Stored items from a collection
⁂

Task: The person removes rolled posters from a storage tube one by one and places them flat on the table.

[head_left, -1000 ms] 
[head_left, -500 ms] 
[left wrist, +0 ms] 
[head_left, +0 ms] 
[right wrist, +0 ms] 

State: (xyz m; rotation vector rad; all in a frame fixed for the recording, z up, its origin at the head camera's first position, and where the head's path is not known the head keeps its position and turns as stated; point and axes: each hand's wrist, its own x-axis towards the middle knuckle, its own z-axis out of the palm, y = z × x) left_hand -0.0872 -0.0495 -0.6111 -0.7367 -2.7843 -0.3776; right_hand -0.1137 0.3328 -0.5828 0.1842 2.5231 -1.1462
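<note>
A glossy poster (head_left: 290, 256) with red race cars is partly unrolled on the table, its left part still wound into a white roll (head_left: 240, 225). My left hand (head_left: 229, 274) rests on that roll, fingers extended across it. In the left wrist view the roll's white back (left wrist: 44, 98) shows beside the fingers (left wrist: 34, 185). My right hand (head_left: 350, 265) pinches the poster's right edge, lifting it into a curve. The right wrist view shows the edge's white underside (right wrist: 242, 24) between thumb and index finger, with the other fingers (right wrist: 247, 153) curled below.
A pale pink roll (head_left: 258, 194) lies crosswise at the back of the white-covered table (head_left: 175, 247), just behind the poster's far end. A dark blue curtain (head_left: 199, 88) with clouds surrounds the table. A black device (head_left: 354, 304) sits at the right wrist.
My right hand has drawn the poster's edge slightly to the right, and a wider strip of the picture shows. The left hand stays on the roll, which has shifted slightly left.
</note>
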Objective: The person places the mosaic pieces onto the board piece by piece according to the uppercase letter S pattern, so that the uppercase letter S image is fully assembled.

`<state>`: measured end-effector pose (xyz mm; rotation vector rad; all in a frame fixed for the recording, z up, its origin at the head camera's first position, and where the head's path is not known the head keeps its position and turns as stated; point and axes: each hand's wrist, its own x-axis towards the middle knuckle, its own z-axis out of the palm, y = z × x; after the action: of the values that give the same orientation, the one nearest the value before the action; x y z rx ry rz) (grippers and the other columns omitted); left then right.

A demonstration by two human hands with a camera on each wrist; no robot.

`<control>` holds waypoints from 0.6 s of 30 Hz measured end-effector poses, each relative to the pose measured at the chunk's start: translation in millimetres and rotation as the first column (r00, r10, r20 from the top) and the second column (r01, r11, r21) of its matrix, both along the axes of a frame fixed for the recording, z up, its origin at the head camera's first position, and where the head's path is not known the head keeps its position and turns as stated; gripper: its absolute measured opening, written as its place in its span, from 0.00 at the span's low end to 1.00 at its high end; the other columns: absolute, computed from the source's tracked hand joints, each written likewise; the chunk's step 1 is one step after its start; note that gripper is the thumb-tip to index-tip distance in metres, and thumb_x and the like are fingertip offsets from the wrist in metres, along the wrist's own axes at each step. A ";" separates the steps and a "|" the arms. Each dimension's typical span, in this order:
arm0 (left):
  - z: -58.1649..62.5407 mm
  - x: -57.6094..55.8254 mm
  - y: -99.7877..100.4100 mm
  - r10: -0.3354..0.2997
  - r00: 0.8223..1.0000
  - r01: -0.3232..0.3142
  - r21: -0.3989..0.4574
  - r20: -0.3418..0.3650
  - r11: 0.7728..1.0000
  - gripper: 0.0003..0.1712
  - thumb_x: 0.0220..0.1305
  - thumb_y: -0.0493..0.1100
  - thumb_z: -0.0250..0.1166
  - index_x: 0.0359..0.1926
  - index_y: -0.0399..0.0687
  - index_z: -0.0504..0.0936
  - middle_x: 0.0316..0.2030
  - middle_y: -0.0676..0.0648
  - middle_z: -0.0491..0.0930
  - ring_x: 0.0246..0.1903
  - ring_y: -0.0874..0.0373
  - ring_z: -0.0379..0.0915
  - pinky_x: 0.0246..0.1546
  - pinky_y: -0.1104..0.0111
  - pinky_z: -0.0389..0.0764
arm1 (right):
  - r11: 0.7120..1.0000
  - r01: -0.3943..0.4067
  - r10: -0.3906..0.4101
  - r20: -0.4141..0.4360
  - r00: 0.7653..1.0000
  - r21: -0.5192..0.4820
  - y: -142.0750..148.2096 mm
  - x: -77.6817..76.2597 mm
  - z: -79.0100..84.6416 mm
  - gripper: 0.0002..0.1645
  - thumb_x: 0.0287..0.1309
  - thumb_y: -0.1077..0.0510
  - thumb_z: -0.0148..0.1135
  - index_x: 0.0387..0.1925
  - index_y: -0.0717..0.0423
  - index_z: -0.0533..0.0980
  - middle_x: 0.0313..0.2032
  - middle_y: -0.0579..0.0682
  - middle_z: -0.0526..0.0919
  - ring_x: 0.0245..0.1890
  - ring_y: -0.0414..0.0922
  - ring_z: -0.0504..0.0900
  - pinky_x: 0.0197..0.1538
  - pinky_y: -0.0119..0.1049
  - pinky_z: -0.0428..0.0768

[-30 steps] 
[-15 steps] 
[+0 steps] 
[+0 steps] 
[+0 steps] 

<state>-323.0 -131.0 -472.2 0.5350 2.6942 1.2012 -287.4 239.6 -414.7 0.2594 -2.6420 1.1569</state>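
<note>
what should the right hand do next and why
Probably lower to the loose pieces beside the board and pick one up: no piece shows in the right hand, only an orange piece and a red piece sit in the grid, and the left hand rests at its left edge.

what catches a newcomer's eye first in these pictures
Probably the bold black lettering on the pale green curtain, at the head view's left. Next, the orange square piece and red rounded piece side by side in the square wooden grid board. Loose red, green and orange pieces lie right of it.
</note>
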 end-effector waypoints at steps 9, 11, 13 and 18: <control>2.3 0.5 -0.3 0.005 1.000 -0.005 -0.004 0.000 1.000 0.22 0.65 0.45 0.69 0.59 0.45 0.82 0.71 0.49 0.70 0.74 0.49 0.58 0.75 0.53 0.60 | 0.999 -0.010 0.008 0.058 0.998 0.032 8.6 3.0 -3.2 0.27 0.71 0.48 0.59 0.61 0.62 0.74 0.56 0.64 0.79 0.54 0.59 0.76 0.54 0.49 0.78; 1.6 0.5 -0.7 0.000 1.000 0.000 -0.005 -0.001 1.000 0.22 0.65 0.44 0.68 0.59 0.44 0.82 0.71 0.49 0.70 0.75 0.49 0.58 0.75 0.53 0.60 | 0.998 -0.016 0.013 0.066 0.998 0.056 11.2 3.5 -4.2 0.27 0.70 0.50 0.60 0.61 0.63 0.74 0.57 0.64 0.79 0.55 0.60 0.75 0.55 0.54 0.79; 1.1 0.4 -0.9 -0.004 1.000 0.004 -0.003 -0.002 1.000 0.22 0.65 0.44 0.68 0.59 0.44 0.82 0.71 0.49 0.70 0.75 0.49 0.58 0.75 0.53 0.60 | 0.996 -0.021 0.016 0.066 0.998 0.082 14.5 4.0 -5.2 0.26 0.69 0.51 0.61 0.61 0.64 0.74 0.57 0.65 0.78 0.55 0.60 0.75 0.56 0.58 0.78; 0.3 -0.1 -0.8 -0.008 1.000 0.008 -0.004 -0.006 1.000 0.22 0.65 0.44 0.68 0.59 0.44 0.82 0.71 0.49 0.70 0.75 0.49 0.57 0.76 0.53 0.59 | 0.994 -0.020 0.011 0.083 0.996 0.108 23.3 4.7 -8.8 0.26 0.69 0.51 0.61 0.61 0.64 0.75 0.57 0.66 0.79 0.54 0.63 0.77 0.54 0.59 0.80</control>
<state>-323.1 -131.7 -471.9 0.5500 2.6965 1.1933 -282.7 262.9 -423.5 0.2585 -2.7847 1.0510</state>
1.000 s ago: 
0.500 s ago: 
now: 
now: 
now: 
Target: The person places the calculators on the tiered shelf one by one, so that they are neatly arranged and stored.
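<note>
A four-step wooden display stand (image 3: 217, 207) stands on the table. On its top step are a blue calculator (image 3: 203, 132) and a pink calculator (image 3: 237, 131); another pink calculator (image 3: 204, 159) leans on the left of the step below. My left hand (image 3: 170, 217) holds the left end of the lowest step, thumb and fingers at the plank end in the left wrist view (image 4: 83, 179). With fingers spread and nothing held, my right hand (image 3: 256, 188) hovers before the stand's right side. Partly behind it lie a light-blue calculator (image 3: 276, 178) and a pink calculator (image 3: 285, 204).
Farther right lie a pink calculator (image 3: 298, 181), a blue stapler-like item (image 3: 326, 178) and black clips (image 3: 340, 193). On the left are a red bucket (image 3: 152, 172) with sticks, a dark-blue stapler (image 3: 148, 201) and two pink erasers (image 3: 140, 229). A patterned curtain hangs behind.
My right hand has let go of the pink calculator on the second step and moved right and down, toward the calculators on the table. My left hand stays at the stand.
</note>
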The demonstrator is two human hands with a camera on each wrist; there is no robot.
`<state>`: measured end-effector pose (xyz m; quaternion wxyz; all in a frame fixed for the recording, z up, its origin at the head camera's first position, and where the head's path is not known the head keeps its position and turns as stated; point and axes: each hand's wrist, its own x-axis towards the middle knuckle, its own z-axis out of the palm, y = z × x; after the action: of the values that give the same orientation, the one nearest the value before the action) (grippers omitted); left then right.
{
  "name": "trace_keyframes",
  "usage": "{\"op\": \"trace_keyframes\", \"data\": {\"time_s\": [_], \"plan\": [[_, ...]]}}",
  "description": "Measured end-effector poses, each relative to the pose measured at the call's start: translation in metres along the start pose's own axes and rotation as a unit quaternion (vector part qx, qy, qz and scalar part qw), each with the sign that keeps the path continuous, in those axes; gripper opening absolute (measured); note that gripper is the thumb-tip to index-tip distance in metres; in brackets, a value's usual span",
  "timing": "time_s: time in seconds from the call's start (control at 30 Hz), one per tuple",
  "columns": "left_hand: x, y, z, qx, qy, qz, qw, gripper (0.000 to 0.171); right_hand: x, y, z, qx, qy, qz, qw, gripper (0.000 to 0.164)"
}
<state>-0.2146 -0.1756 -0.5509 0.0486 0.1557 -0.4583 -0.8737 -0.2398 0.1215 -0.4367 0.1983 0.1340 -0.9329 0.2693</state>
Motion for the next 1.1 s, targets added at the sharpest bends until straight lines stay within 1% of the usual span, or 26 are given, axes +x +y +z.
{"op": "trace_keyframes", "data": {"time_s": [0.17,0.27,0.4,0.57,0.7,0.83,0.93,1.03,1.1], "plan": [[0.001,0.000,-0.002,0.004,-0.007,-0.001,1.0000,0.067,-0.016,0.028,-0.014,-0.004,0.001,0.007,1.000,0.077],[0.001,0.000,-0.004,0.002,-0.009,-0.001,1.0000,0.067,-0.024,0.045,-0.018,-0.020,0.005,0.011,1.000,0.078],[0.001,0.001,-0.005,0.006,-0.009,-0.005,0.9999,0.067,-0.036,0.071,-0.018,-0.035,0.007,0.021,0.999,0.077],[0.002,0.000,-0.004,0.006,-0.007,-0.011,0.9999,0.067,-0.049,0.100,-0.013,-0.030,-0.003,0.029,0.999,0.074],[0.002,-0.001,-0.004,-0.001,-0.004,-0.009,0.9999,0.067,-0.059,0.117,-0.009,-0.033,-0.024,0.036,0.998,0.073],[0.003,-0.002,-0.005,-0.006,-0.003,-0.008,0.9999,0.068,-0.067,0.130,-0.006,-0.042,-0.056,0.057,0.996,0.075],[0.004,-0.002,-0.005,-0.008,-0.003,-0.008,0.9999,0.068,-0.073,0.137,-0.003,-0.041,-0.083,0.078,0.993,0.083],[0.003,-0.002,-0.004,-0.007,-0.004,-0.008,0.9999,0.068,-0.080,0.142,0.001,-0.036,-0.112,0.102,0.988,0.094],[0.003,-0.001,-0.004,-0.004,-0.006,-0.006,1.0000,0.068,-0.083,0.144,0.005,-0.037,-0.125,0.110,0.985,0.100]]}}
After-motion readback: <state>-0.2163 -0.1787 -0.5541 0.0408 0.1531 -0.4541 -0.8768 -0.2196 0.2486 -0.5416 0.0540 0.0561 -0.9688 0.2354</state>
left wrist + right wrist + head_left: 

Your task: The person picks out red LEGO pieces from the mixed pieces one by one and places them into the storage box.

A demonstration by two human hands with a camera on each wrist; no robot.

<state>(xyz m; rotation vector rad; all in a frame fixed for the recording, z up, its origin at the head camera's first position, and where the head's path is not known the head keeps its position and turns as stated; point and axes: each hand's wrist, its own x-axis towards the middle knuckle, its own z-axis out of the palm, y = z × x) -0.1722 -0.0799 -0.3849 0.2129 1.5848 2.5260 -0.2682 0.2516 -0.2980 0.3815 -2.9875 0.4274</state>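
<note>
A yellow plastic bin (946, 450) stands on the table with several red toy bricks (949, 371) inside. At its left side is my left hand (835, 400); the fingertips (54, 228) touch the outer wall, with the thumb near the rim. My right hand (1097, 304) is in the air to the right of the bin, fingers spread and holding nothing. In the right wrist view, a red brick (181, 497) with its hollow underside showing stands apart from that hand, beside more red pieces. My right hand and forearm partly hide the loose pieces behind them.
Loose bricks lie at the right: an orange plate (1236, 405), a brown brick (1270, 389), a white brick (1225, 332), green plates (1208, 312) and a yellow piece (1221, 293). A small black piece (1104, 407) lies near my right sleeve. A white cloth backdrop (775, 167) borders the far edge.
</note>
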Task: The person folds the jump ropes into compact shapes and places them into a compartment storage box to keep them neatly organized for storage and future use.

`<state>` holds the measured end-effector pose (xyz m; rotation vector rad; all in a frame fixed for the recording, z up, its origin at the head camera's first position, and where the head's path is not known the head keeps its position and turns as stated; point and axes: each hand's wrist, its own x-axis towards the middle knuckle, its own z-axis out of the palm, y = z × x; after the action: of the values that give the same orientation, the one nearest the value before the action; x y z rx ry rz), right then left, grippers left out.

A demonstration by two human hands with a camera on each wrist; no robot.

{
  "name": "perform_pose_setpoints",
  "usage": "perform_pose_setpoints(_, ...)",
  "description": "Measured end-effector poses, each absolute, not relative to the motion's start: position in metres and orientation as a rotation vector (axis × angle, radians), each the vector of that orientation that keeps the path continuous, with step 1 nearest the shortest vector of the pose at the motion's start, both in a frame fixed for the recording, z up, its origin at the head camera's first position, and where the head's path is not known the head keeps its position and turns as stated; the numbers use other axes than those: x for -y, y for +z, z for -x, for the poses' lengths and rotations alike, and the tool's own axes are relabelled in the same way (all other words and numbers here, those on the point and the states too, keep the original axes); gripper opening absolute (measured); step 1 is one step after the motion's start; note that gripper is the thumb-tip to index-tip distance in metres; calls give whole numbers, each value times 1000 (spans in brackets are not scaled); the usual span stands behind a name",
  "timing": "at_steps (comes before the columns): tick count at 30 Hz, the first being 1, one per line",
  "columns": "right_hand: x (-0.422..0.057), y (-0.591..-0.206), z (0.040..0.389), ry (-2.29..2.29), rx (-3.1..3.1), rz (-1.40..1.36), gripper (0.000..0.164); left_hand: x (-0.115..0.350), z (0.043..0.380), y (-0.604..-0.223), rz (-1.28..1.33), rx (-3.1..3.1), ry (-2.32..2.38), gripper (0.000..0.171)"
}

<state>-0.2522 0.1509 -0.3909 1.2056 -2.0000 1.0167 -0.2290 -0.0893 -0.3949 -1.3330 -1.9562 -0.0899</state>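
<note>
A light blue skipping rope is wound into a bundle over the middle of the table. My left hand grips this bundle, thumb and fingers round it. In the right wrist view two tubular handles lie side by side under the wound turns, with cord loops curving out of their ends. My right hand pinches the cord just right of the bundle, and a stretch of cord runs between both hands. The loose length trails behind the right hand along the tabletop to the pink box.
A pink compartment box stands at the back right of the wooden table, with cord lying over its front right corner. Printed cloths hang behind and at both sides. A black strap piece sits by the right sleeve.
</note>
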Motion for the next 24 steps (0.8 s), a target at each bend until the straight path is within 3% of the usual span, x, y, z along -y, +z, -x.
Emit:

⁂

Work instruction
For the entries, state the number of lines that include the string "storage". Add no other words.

Exercise result
3